Crawl Original & Rendered HTML

One of the fundamental changes in this update is that the SEO Spider will now crawl both the original and rendered HTML to identify pages that have content or links only available client-side and report other key differences.

Crawl raw and rendered HTML

This is more in line with how Google crawls and can help identify JavaScript dependencies, as well as other issues that can occur with this two-phase approach.

Identify JavaScript Content & Links

You’re able to clearly see which pages have JavaScript content only available in the rendered HTML post JavaScript execution.

For example, our homepage apparently has 4 additional words in the rendered HTML, which was new to us.

中国体育平台 word count diff

By storing the HTML and using the lower window ‘View Source’ tab, you can also switch the filter to ‘Visible Text’ and tick ‘Show Differences’, to highlight which text is being populated by JavaScript in the rendered HTML.

Visible Content Diff

Aha! There are the 4 words. Thanks, Highcharts.

Pages that have JavaScript links are reported and the counts are shown in columns within the tab.

Identify JavaScript Links

There’s a new ‘link origin’ column and filter in the lower window ‘Outlinks’ (and inlinks) tab to help you find exactly which links are only in the rendered HTML of a page due to JavaScript.

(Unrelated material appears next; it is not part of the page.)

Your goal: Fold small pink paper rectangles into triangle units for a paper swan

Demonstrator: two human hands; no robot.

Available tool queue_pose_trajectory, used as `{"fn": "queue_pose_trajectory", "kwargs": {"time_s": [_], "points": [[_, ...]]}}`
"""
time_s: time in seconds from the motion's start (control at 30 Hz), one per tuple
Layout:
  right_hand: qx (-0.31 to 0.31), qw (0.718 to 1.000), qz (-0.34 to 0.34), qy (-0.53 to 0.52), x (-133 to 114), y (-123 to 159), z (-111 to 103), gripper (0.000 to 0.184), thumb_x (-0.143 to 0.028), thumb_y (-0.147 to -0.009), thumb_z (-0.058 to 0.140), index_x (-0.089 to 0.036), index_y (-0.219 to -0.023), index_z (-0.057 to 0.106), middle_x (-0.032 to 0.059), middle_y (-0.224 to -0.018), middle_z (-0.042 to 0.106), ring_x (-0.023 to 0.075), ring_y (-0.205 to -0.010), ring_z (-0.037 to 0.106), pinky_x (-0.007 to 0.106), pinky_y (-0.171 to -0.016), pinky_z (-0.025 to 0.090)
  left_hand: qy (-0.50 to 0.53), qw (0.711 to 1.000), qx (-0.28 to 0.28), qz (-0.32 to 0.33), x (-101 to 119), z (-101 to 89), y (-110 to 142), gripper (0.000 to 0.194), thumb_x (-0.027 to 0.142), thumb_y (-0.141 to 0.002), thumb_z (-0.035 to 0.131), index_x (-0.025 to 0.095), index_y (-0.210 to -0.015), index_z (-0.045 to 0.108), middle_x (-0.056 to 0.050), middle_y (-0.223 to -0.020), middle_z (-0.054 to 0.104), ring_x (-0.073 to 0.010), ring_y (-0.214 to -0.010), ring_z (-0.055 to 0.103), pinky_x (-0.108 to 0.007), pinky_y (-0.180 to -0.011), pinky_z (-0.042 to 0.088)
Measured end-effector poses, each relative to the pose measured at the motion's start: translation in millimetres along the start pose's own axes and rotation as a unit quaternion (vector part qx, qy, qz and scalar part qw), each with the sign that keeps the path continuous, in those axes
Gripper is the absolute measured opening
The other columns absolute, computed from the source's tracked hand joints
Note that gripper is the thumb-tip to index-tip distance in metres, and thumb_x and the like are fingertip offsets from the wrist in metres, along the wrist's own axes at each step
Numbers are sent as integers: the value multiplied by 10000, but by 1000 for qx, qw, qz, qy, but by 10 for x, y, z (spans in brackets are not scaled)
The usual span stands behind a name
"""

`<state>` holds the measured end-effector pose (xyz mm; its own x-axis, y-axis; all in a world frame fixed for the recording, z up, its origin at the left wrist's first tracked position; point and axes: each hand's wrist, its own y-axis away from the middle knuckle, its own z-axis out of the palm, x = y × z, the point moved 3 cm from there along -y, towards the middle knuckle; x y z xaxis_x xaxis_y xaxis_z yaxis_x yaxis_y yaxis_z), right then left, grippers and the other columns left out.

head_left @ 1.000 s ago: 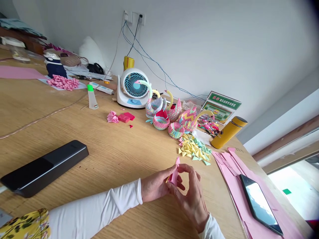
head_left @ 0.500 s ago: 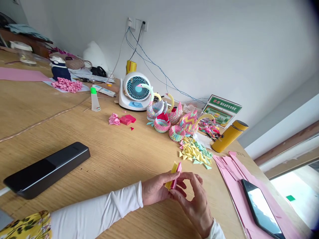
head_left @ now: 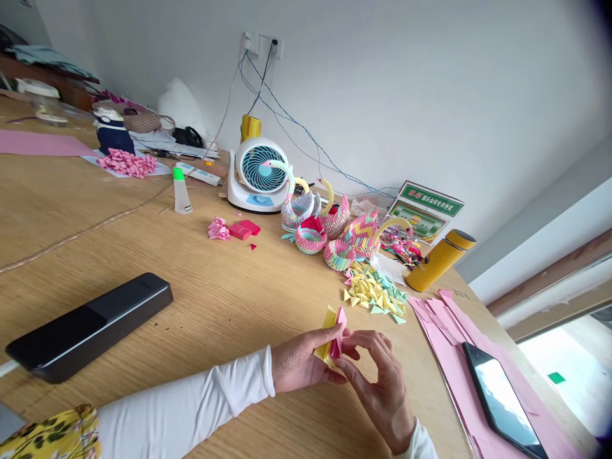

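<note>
My left hand (head_left: 303,358) pinches a small folded stack of yellow paper (head_left: 326,331) and pink paper (head_left: 338,335), held upright above the table with the thumb across it. Against the lower end of the pink paper, my right hand (head_left: 377,376) has its thumb and forefinger closed on the folds. The fingers behind the stack are partly hidden. Beyond the hands lies a heap of yellow and green folded paper triangles (head_left: 373,287). Several paper swans (head_left: 361,236) and small woven-looking paper baskets (head_left: 310,237) stand behind that heap.
A black oblong device (head_left: 90,325) rests at the left. Pink paper sheets (head_left: 440,325) with a phone (head_left: 500,395) on top lie at the right, near a tilted-looking yellow flask (head_left: 440,260). Farther back are a white fan (head_left: 261,175), a glue bottle (head_left: 181,191) and red paper pieces (head_left: 243,229).
The pink paper in the hands now shows its folds spread a little more, and the stack has turned slightly. My right fingers have shifted a little along its lower end.
</note>
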<state>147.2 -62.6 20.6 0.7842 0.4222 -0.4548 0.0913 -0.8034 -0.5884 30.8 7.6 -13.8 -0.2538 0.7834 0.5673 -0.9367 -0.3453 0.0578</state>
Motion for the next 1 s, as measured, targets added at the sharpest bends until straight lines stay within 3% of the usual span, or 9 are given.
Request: {"fn": "queue_pose_trajectory", "kwargs": {"time_s": [0.23,0.5,0.7,0.83,1.0], "points": [[22,998,35,-43,45,34,-3,156,-186,-885,570,-271,-994,642,-14,-909,671,160,-833,595,329,-804,387,10,1000,-7,-1,16,6,0,372,477,-820,622,147,-981,563,-28,-855,605,-143,-782,595,-295,-727,412],[119,987,101,-31,118,86,-40,77,-223,-851,622,-264,-854,688,-31,-785,707,171,-759,610,321,-751,395,-11,1000,7,11,49,75,35,327,438,-876,553,119,-905,618,-55,-876,614,-184,-914,598,-334,-827,436],[104,988,111,-38,87,77,-31,47,-247,-837,640,-247,-819,683,-27,-758,697,161,-726,607,324,-755,377,-33,996,71,35,74,45,37,306,418,-815,646,136,-926,605,-51,-856,625,-180,-915,588,-317,-798,486],[57,990,120,-53,74,84,-14,108,-289,-853,611,-221,-794,670,-2,-775,690,173,-745,608,341,-783,375,-44,990,121,56,88,13,31,352,376,-741,732,143,-963,589,-32,-862,602,-151,-845,573,-306,-761,488],[80,975,192,-76,171,134,-20,173,-347,-872,567,-209,-916,662,43,-867,678,210,-847,603,356,-778,429,-98,989,104,46,65,21,36,472,395,-712,754,140,-1053,550,-43,-946,574,-157,-875,569,-295,-755,443]]}}
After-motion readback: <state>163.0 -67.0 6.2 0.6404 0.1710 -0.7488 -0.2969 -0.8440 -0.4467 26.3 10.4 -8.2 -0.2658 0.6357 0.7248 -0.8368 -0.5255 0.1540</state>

For example, products loaded on a category page using JavaScript will only be in the ‘rendered HTML’.

View JavaScript links

You can bulk export all links that rely on JavaScript via ‘Bulk Export > JavaScript > Contains JavaScript Links’.

Compare HTML Vs Rendered HTML

The updated tab will tell you if page titles, descriptions, headings, meta robots or canonicals depend upon or have been updated by JavaScript. Both the original and rendered HTML versions can be viewed simultaneously.

JavaScript updating titles and descriptions

This can be useful when determining whether all elements are only in the rendered HTML, or if JavaScript is used on selective elements.

The two-phase approach of crawling the raw and rendered HTML can help pick up on easy to miss problematic scenarios, such as the original HTML having a noindex meta tag, but the rendered HTML not having one.

Previously by just crawling the rendered HTML the page would be deemed as indexable when in reality Google will see the noindex in the original HTML first, and subsequently skip rendering , meaning the removal of the noindex won’t be seen and the page won’t be indexed.

Shadow DOM & iFrames

Another enhancement we’ve wanted to make is to improve our rendering to better match Google’s own behaviour. Giacomo Zecchini’s recent ‘ Challenges of building a search engine like web rendering service ‘ talk at SMX Advanced provides an excellent summary of some of the challenges and edge cases.

Google is able to flatten and index Shadow DOM content, and will inline iframes into a div in the rendered HTML of a parent page, under specific conditions (some of which I shared in a tweet ).

After research and testing, both of these are now supported in the SEO Spider, as we try to mimic Google’s web rendering service as closely as possible.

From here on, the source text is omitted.